WHAT THE TASK REQUIRES:
Within the listing, each line that has the string "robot" should be copied.

DATA TO PROCESS:

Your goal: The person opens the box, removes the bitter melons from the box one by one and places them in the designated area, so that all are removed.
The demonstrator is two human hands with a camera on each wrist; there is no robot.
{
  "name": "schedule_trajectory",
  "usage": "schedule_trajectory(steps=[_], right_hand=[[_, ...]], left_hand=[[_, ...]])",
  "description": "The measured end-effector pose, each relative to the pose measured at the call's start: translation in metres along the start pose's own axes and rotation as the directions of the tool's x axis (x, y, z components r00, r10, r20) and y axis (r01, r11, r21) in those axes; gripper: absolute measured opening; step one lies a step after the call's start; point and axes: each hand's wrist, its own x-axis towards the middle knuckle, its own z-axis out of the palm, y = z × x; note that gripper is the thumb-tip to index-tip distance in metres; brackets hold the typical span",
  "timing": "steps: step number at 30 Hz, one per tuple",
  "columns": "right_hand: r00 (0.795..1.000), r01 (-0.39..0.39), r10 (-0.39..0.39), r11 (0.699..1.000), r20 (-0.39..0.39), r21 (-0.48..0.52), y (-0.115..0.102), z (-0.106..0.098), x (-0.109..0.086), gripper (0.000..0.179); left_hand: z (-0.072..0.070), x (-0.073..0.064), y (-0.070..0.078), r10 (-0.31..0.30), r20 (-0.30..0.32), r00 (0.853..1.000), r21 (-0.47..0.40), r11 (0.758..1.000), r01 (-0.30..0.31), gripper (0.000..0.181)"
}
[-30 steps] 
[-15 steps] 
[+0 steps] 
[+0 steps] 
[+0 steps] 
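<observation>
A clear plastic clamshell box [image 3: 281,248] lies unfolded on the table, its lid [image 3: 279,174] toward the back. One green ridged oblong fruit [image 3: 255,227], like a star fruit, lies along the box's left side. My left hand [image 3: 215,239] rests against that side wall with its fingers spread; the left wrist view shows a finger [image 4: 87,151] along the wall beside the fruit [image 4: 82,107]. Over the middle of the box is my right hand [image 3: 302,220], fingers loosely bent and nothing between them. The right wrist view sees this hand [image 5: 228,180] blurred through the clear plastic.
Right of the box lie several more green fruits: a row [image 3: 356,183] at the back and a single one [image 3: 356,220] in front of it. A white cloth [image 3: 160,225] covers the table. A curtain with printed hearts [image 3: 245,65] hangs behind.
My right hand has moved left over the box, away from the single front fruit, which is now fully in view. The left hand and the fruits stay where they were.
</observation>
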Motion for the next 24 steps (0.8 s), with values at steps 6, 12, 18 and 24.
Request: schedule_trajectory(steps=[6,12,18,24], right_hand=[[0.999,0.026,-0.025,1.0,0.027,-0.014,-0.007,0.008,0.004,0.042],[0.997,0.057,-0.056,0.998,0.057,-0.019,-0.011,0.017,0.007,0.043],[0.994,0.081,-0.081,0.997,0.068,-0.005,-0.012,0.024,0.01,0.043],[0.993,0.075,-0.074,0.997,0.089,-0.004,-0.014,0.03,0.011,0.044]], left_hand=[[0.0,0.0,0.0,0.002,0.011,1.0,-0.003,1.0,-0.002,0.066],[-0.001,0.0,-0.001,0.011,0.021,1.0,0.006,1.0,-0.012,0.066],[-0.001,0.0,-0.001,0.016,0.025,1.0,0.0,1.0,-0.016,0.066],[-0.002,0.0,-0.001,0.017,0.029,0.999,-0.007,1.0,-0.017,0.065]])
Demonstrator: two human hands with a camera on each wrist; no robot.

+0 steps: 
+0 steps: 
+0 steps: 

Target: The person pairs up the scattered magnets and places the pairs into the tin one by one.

RESPONSE:
The demonstrator is two human hands with a camera on each wrist; there is no robot.
Demonstrator: two human hands with a camera on each wrist; no robot.

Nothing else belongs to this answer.